* Exercise instructions: Begin the copy at the line containing "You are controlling" and end it at the final line of the material below, reproducing each line exactly, without images.

* The data:
----------

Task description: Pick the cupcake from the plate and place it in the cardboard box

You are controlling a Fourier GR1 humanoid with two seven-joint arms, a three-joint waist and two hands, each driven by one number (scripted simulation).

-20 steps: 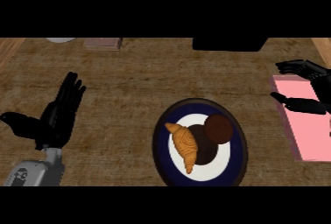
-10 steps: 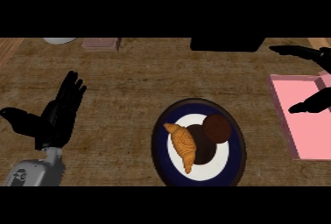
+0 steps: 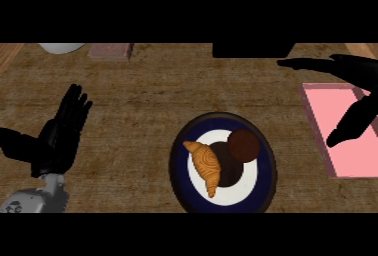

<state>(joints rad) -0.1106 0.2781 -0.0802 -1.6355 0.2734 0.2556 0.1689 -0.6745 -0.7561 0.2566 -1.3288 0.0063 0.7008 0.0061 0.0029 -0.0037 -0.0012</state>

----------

* Output:
You are controlling a Fourier GR1 humanoid with two seven-joint arms, a three-joint waist and two hands, each driven by one number (scripted simulation).

-20 steps: 
-10 steps: 
+0 steps: 

<state>(joints rad) -0.1106 0.2781 -0.0802 -1.6355 0.2734 0.2556 0.1689 -0.6745 -0.7561 0.2566 -1.3288 0.0063 0.7008 0.0061 0.0029 -0.0037 -0.0012</state>

The response to this exercise is complete.